■ **What you will do**: Counting only lines below that hold "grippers", give the total alone.

■ **Data section**:
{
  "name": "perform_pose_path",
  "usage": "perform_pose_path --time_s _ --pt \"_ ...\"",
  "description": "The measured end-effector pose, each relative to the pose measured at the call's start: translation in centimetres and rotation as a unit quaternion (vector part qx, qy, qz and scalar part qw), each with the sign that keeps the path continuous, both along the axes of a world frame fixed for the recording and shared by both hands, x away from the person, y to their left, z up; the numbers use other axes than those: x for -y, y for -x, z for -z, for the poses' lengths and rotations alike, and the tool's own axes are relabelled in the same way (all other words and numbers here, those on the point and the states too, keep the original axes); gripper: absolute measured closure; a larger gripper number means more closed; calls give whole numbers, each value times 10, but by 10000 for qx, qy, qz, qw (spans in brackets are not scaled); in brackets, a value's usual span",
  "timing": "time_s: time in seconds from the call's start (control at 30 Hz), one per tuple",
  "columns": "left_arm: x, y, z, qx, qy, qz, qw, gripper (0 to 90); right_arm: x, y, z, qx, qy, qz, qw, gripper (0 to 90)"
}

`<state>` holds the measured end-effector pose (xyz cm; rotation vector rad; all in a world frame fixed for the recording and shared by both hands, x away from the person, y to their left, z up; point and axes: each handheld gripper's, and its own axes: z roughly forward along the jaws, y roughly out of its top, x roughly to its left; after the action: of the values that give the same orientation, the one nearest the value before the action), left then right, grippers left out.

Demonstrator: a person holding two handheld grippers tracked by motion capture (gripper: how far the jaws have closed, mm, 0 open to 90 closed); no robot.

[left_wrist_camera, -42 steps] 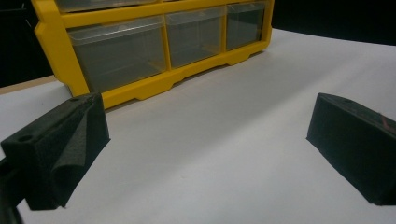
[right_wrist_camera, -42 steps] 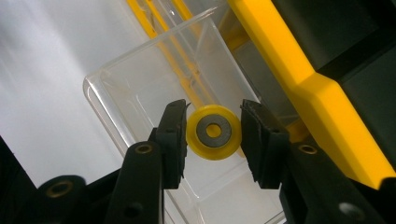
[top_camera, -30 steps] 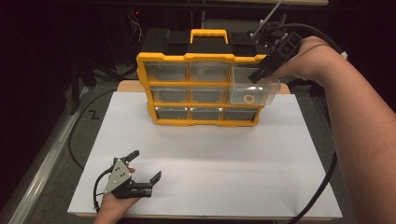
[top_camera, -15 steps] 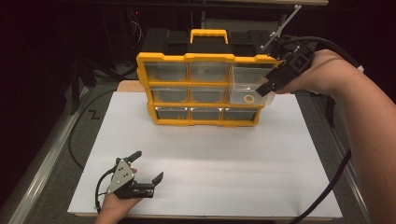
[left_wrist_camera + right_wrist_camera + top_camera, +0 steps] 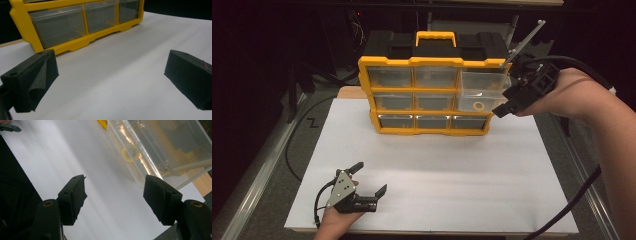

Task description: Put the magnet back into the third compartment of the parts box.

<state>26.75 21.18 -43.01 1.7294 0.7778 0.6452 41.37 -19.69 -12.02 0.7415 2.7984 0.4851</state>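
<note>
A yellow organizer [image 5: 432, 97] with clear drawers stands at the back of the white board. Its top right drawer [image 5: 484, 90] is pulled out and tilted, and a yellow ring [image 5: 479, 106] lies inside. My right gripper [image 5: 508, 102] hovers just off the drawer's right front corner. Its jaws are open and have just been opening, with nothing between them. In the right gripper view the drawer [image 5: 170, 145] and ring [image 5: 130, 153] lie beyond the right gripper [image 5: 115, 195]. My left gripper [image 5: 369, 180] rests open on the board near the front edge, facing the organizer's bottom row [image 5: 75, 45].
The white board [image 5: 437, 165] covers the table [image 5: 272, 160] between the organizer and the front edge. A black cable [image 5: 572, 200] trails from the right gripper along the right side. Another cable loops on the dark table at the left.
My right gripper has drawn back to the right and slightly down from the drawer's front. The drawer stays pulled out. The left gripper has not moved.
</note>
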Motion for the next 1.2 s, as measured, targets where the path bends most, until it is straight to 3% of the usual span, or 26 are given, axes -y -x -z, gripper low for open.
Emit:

■ **Result below**: 2